● YOUR GOAL:
Although the data below holds other lines too, output only those from the line with "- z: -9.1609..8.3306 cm" up to and including the line with "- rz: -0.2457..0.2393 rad", exactly as they appear.

● INFORMATION SUPPLIED:
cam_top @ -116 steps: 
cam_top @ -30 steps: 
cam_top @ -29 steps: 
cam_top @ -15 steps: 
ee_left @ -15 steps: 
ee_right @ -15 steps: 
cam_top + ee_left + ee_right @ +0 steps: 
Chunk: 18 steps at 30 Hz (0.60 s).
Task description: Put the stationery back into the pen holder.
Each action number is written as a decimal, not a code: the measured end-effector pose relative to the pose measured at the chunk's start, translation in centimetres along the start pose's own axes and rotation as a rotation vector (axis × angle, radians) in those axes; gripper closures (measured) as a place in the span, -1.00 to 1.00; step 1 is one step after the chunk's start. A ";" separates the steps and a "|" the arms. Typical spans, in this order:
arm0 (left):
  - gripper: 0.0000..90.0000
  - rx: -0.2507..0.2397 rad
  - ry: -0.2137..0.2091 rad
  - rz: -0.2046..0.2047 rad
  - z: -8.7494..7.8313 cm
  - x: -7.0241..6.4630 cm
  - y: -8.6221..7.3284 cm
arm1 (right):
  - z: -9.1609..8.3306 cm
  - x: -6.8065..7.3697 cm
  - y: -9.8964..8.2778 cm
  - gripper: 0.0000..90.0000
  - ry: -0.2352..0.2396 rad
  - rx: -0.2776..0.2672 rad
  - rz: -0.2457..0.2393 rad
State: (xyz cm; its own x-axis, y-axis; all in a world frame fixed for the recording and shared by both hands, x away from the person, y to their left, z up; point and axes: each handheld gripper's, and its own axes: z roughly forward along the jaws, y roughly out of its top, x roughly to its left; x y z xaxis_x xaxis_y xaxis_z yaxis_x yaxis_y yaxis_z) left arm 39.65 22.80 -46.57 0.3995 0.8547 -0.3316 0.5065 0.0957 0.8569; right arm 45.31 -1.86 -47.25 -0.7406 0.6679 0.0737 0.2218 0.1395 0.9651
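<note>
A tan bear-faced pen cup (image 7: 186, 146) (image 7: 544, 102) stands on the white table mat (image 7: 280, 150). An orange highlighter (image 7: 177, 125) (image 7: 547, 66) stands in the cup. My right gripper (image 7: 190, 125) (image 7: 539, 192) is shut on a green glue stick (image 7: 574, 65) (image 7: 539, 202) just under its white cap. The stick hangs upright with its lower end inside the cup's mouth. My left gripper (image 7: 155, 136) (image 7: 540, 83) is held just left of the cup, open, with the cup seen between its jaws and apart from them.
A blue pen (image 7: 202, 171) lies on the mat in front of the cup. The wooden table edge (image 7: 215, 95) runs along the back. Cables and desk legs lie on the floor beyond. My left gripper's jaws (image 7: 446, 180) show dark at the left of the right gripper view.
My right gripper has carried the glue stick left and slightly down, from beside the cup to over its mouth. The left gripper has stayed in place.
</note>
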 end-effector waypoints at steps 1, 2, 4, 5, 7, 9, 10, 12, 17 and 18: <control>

● ANSWER BOX:
  - z: -9.1609..8.3306 cm
  - x: -6.8065..7.3697 cm
  - y: -9.8964..8.2778 cm
  - gripper: 0.0000..90.0000
  - ry: -0.2352..0.2396 rad
  - rx: -0.2776..0.2672 rad
  - rz: -0.2457..0.2393 rad

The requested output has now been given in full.